Activity:
Go over the listing that follows and work out how many lines have the string "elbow"; reply with the number by itself.

Data:

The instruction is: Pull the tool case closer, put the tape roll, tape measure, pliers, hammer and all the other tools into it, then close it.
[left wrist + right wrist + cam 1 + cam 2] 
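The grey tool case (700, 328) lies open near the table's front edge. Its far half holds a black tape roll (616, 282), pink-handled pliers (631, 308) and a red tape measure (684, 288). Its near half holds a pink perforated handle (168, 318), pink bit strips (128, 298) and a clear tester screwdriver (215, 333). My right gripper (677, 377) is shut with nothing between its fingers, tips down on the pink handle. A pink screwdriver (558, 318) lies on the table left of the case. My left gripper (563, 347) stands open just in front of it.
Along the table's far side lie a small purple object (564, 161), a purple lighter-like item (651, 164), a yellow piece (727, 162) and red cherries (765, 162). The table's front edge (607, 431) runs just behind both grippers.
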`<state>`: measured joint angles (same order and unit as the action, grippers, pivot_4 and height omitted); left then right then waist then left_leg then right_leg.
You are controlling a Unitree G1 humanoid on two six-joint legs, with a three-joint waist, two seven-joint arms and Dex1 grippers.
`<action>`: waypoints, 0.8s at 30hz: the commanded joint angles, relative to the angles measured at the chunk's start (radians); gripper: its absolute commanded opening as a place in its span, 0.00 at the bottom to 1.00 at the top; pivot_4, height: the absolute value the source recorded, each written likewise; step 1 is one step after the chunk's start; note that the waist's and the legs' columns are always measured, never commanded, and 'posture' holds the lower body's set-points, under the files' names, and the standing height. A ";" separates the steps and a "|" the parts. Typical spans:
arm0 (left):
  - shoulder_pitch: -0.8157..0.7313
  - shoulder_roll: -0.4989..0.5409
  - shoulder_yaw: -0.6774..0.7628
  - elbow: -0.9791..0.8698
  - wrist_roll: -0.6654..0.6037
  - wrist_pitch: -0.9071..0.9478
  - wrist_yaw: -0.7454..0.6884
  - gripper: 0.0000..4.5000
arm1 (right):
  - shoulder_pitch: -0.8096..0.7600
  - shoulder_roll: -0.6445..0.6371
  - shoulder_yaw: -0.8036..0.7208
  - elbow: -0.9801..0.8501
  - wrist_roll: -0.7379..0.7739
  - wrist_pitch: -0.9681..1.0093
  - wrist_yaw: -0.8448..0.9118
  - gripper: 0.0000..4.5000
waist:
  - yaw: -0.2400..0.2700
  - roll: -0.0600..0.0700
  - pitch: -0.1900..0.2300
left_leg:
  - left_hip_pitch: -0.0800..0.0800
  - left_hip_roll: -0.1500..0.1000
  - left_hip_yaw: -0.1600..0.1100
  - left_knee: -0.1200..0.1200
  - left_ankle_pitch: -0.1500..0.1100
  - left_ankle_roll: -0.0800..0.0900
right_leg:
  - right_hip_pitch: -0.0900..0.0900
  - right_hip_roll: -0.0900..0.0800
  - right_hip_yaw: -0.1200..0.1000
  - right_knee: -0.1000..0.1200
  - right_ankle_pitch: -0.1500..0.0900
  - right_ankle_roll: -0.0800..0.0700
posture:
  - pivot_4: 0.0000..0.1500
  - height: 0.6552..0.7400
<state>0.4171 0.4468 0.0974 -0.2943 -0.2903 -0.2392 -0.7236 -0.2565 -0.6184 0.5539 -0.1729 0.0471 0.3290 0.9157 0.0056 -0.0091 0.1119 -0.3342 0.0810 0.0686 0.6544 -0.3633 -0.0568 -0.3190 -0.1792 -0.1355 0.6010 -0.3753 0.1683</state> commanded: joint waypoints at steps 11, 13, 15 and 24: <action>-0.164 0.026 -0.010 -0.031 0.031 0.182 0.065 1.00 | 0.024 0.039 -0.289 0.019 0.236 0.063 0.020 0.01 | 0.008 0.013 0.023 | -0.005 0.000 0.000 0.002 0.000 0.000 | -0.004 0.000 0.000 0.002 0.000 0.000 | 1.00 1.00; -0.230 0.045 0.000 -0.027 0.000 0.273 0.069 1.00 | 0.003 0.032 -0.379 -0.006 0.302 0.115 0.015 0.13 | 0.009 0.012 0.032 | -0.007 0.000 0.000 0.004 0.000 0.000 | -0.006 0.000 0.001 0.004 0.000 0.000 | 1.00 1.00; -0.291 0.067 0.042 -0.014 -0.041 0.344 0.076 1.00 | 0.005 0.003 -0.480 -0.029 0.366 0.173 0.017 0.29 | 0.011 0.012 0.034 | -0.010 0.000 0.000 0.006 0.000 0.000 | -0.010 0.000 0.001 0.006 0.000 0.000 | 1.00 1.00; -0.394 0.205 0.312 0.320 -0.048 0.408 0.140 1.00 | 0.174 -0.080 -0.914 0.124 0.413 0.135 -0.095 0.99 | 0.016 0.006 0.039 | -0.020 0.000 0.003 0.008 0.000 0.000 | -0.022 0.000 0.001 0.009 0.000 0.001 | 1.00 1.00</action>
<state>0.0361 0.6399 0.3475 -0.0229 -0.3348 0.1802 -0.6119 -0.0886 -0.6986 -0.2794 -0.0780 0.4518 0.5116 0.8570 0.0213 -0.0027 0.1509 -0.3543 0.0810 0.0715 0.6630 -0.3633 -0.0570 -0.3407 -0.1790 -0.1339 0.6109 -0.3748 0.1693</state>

Solution to this exercise:
2